1. What is product review

2. Importance of product review

3. Top product review platforms

4. What is multinomial Naive Bayes algorithm

5. What is CountVectorizer

6. Code implementation of CountVectorizer

7. Implementation of product rating using multinomial Naive Bayes algorithm

1- What is product review

In electronic commerce, a product review is a section on shopping websites which gives the customers the opportunity to rate and to comment on a product they have purchased in which other end consumers will read to make their decision to purchase the same item for their personal need.

2. Importance of product review

Drive sales
Build trust
Aid customer decision making
Credibility and social proof

3. Top product review platform

Baazarvoice
Yotpo
Trustpilot
PowerReviews
Reevoo
Feefo

4. What is multinomial Naive Bayes algorithm

Multinomial Naive Bayes algorithm is a subset of probabilistic algorithms based on applying Bayes’ theorem with the “naive” assumption of conditional independence between every pair of the feature. It is designed to handle corpus using word counts as its method of calculating probability given by:

P(c|x) = P(x|c) * P(c) / P(x)

Where c is the class of the possible outcomes and x is the given instance which has to be classified representing some certain features.

If you want to go deep into the mathematics, I refer Nagesh Singh Chauhan post on DPhi platform to you.

5. What is CountVectorizer

CountVectorizer is a great tool provided by the scikit-learn library in Python. It is used to convert a given text in a document into a numerical vector based on the frequency of each word that occurs in the entire text.
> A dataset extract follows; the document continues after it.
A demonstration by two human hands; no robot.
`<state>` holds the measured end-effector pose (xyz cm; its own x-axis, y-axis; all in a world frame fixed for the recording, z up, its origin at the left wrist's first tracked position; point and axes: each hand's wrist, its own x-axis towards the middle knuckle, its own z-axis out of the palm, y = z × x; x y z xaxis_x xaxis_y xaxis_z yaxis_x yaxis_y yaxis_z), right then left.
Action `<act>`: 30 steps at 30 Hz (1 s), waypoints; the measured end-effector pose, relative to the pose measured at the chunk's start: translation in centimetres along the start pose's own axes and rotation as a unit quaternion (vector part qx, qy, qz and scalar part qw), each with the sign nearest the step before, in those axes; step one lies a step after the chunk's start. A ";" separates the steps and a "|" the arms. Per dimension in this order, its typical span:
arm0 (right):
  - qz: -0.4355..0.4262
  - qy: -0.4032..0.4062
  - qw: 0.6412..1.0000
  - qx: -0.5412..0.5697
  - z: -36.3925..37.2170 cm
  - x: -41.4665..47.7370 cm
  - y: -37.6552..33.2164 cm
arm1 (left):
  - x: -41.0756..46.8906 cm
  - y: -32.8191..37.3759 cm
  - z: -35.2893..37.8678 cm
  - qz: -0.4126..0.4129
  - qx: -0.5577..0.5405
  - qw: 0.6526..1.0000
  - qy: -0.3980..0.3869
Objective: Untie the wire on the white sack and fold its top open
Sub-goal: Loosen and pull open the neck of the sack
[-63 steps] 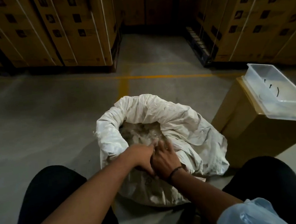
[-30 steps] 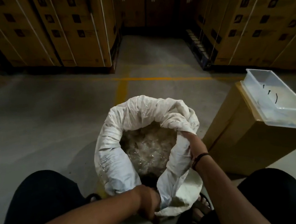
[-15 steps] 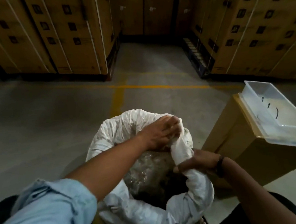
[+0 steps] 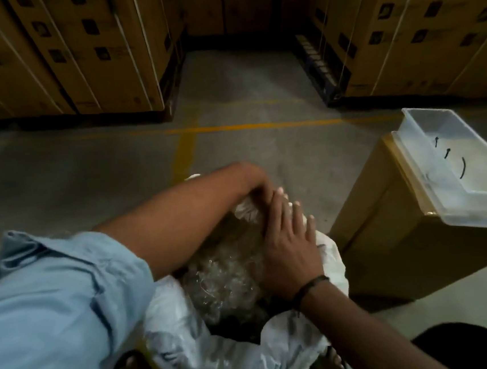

This transformation is paramount at the early stage of machine learning pipeline which will be used as feature representation of the raw text in document for machine learning tasks such as text classification and clustering because machine learning algorithms only compute numerical features irrespective of the input data feed into the model.

6. Code implementation of CountVectorizer

Considering a few sample texts from a corpus of my IoT startup as a list element:

corpus= ["maxtek helps startup", "maxtek is into computer vision and IoT", "maxtek provides Deep learning and IoT solutions"]

CountVectorizer creates a matrix in which each unique word is represented by a column of the matrix, and each text sample from the corpus is a row in the matrix. The value of each cell is nothing but the count of the word in that particular text sample as shown below

from sklearn.feature_extraction.text import CountVectorizer

corpus = ["maxtek helps startup",
            "maxtek is into computer vision and IoT",
            "maxtek provides Deep learning and IoT solutions"]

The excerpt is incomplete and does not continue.